*DIRECTIONS*. Every line from the one with "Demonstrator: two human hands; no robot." to the one with "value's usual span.", including those two, is to be copied exactly; all other lines of the entries below are left out.

**** DATA FOR THE TASK ****

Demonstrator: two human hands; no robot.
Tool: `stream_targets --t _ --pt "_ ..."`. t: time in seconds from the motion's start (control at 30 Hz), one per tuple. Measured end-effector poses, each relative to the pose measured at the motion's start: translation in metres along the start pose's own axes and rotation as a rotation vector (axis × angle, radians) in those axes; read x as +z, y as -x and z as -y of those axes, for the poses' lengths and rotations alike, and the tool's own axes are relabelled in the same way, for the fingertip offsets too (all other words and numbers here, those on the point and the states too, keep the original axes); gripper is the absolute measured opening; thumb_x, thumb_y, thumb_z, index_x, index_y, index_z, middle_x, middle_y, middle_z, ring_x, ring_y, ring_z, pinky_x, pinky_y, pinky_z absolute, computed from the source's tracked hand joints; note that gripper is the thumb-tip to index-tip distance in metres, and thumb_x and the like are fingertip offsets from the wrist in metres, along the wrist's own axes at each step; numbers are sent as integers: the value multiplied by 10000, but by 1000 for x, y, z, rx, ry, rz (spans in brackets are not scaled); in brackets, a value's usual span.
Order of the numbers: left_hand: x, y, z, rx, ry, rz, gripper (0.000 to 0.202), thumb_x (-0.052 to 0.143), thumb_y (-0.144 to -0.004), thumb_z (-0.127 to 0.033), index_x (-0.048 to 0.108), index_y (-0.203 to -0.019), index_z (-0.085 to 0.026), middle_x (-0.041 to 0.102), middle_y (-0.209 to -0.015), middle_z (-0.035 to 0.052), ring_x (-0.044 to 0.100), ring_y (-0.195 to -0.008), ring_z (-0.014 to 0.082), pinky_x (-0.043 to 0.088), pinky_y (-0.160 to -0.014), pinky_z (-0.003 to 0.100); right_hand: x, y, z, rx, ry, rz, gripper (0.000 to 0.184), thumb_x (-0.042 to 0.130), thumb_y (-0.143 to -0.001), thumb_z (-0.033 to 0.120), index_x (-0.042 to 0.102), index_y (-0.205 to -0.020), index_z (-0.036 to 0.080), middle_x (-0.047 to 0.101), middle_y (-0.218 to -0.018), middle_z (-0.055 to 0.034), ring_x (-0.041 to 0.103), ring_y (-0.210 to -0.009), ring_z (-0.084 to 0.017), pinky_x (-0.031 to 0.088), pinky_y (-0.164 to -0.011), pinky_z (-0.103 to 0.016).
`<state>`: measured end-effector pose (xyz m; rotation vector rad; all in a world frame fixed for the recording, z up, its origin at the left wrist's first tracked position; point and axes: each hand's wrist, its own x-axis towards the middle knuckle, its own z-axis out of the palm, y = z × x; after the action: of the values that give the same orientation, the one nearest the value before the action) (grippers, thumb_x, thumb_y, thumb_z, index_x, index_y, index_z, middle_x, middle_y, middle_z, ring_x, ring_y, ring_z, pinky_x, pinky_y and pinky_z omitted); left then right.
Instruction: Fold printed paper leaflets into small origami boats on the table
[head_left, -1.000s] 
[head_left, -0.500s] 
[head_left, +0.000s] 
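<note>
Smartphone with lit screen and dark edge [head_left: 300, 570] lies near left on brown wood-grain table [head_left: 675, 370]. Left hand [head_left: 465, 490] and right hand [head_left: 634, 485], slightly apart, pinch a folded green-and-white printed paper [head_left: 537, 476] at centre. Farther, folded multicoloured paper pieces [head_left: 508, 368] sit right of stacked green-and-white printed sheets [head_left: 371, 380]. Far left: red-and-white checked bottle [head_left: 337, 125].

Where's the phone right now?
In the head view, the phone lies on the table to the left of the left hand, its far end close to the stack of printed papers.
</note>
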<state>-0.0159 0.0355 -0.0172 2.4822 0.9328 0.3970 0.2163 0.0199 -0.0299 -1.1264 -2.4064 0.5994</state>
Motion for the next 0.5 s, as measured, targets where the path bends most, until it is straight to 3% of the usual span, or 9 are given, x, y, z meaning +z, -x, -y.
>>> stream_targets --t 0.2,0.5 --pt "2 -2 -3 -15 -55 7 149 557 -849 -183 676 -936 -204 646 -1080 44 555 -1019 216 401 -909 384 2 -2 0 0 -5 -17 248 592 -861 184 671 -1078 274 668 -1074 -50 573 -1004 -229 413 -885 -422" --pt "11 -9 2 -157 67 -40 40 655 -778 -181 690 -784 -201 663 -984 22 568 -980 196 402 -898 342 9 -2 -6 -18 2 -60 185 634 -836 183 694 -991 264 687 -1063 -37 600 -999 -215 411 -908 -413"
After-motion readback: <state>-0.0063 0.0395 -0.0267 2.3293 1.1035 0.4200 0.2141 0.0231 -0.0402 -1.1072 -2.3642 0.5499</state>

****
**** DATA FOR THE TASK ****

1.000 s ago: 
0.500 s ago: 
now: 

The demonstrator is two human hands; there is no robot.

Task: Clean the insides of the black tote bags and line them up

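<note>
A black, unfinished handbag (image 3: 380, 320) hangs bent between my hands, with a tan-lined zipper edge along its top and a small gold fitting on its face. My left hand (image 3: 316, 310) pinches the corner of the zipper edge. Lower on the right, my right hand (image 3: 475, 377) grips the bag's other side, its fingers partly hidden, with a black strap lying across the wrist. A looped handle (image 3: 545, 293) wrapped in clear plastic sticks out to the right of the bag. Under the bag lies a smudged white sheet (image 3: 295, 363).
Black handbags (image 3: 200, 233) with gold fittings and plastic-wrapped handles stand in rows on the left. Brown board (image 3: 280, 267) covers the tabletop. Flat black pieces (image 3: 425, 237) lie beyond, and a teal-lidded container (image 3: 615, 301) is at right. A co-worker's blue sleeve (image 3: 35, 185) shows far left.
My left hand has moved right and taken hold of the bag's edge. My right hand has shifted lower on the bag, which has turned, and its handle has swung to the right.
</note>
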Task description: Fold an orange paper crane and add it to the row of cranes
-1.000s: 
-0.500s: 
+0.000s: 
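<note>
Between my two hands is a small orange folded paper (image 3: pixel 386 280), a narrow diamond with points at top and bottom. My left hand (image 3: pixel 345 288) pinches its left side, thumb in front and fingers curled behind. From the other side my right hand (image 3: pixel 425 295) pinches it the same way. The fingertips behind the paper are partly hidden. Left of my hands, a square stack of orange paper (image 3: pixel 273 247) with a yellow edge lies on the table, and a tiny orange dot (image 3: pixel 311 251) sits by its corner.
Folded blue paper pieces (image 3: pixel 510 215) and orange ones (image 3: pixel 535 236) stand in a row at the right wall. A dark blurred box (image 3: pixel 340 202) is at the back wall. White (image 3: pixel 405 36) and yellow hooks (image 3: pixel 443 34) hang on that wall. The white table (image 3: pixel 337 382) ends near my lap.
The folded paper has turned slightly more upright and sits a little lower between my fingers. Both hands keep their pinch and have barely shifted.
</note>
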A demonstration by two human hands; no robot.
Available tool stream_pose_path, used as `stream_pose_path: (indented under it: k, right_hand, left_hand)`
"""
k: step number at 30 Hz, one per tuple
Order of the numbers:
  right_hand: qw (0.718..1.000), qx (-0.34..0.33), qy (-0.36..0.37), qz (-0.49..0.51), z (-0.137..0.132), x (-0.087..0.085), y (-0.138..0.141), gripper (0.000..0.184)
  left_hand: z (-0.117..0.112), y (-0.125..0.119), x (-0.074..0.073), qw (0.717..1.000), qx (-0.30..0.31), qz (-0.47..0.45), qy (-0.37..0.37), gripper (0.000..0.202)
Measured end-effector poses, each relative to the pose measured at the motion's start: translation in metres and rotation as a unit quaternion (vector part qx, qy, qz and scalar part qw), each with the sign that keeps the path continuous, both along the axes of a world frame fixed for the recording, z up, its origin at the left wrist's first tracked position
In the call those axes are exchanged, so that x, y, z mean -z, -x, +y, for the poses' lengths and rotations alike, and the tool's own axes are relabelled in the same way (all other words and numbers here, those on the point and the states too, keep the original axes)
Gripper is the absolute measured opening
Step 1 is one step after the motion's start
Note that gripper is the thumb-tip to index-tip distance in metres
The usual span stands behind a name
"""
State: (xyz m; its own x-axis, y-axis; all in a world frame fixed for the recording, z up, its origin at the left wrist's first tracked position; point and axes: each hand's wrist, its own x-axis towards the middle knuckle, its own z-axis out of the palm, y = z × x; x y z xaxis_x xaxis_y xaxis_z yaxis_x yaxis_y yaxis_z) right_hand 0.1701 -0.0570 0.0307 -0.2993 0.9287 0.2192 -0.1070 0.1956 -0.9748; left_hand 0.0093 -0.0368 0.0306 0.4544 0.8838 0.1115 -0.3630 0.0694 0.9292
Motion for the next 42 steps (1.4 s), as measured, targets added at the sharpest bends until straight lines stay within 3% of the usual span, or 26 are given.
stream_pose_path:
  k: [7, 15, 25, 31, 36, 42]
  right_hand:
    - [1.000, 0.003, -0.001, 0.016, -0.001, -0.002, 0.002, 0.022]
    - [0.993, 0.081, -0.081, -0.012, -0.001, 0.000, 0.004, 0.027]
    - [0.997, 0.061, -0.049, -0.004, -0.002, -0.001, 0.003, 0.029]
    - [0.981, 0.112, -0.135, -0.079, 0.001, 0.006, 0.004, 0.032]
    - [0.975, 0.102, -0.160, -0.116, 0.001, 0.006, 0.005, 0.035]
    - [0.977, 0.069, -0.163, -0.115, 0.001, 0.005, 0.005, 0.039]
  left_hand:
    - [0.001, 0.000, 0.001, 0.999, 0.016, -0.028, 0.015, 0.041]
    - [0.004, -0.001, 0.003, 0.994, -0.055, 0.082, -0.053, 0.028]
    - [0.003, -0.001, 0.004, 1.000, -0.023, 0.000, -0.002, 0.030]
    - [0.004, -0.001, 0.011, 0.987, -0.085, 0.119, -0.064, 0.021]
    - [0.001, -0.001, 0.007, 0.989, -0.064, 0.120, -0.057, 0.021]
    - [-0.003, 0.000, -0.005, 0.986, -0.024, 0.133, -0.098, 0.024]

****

*RESPONSE BOX*.
Demonstrator: two human hands; no robot.
Tool: `stream_targets --t _ --pt "_ ..."`. t: time in seconds from the motion's start (control at 30 Hz), one per tuple. Measured end-effector poses, each relative to the pose measured at the motion's start: translation in metres along the start pose's own axes and rotation as a rotation vector (axis × angle, radians) in those axes; read x as +z, y as -x and z as -y of those axes, for the poses' lengths and rotations alike, and the tool's own axes are relabelled in the same way, for the fingertip offsets too (all other words and numbers here, those on the point and the states too, keep the original axes); gripper is the absolute measured opening; thumb_x, thumb_y, thumb_z, index_x, index_y, index_z, middle_x, middle_y, middle_z, ring_x, ring_y, ring_z, pinky_x, pinky_y, pinky_z absolute, computed from the source's tracked hand joints; note that gripper is the thumb-tip to index-tip distance in metres, and thumb_x and the like are fingertip offsets from the wrist in metres, along the wrist's own axes at each step; numbers are sent as integers: the value multiplied by 10000, but by 1000 for x, y, z, rx, ry, rz (spans in brackets are not scaled); in brackets, a value's usual span.

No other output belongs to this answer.